§ Requirement:
Below this line is the material. Write out only its lines from the one containing "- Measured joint" through the one containing "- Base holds", both kept, exactly.

§ Given records:
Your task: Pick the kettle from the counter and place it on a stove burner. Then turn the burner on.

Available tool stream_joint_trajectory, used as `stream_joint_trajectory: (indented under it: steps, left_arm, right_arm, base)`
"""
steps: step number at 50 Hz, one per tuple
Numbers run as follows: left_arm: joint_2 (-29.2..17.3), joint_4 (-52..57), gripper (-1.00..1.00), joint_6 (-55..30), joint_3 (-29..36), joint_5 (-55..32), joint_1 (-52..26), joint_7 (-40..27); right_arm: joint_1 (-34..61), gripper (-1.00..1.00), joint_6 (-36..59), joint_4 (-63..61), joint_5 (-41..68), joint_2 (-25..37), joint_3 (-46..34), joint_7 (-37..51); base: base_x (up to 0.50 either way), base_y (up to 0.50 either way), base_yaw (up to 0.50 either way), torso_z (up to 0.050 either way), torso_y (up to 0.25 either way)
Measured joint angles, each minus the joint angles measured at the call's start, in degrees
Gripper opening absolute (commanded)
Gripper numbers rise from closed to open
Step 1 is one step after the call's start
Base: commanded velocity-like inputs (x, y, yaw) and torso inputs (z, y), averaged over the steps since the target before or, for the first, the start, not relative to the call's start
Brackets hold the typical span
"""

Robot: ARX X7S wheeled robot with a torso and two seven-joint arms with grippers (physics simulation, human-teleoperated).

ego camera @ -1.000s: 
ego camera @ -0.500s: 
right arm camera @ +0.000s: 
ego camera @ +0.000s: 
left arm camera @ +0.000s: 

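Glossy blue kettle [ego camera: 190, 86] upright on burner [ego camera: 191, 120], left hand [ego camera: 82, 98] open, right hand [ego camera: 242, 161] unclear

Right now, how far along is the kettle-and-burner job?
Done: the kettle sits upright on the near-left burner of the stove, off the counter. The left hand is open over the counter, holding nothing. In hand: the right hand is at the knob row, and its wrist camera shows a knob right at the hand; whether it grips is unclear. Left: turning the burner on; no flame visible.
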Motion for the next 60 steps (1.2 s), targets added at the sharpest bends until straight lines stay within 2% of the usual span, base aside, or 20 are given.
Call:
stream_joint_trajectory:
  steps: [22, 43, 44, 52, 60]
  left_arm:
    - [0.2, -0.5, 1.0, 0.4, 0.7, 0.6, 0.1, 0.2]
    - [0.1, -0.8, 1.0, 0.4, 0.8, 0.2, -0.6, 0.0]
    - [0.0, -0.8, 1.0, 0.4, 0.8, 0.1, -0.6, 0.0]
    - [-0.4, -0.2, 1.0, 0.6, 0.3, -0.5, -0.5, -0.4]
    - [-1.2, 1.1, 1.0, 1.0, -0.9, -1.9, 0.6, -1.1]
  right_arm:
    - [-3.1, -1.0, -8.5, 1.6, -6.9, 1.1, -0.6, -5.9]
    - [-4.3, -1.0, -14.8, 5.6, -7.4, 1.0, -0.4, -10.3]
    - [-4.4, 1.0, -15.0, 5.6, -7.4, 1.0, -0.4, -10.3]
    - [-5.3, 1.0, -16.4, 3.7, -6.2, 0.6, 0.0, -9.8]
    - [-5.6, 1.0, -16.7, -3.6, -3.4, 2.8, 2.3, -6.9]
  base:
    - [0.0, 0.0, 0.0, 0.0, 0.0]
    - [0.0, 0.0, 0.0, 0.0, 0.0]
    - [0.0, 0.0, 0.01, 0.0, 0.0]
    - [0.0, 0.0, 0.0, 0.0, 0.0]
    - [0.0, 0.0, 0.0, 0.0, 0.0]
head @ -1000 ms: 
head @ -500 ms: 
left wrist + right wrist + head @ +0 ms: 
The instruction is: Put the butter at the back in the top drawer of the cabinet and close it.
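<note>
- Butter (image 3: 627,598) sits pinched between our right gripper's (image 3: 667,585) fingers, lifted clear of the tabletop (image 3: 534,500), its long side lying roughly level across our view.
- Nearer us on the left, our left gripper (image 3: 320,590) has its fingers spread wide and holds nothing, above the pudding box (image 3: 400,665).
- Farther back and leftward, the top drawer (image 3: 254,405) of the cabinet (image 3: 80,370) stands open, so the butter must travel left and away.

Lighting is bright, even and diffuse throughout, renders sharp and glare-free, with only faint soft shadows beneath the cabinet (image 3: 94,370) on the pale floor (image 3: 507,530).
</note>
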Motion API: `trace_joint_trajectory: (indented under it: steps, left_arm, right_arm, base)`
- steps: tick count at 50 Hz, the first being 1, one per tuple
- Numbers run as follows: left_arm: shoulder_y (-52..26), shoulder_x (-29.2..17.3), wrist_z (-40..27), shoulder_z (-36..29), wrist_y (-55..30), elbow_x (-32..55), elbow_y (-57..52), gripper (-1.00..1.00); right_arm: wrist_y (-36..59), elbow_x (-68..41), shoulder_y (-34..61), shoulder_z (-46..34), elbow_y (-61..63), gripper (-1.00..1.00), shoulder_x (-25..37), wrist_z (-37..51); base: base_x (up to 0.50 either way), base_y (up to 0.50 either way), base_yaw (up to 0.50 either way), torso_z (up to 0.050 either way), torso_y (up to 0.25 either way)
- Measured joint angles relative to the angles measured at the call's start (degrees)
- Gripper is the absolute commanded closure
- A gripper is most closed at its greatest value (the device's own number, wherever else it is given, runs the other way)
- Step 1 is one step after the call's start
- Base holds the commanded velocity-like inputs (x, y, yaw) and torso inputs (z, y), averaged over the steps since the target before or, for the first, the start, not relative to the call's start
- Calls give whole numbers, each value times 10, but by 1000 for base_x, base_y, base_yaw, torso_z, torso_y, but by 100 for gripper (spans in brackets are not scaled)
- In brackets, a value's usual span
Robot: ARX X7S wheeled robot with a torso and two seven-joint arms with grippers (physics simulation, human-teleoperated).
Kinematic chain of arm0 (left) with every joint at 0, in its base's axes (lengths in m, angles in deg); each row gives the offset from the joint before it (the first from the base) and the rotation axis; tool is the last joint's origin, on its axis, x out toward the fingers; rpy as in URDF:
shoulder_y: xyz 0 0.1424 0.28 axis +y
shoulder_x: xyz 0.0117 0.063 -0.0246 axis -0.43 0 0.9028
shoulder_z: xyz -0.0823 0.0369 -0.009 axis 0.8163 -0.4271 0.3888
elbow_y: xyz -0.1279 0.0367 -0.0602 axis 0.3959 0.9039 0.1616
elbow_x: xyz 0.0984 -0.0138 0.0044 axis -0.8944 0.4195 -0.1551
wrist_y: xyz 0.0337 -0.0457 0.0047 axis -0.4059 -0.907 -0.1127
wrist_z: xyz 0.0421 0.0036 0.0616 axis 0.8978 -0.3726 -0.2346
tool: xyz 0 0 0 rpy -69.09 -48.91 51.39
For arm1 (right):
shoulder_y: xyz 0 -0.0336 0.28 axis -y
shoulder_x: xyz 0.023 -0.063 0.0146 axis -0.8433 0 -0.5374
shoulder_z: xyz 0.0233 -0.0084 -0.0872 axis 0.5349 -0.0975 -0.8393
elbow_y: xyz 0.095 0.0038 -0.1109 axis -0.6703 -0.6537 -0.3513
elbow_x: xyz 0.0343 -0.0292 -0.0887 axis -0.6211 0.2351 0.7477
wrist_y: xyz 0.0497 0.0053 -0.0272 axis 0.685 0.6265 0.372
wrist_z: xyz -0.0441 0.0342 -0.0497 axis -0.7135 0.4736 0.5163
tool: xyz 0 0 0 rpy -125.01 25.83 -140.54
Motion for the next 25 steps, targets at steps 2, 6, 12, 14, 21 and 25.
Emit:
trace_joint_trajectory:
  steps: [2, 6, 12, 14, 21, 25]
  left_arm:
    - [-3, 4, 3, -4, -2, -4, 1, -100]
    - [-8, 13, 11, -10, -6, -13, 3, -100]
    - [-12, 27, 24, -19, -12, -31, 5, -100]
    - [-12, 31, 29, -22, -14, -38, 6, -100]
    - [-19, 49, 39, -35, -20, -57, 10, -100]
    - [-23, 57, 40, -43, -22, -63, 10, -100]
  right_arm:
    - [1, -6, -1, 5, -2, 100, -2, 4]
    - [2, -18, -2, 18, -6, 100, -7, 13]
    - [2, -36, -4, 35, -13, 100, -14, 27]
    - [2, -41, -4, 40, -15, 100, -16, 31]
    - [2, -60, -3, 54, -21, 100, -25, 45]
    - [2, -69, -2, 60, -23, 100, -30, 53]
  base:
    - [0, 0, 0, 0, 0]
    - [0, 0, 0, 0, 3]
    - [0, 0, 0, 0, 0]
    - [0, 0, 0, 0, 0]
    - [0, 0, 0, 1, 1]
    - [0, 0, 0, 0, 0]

§ Expected output:
- Measured joint angles relative to the angles measured at the call's start (degrees)
- Gripper is the absolute commanded closure
- A gripper is most closed at its greatest value (the device's own number, wherever else it is given, runs the other way)
- Step 1 is one step after the call's start
- Base holds the commanded velocity-like inputs (x, y, yaw) and torso inputs (z, y), averaged over the steps since the target before or, for the first, the start, not relative to the call's start

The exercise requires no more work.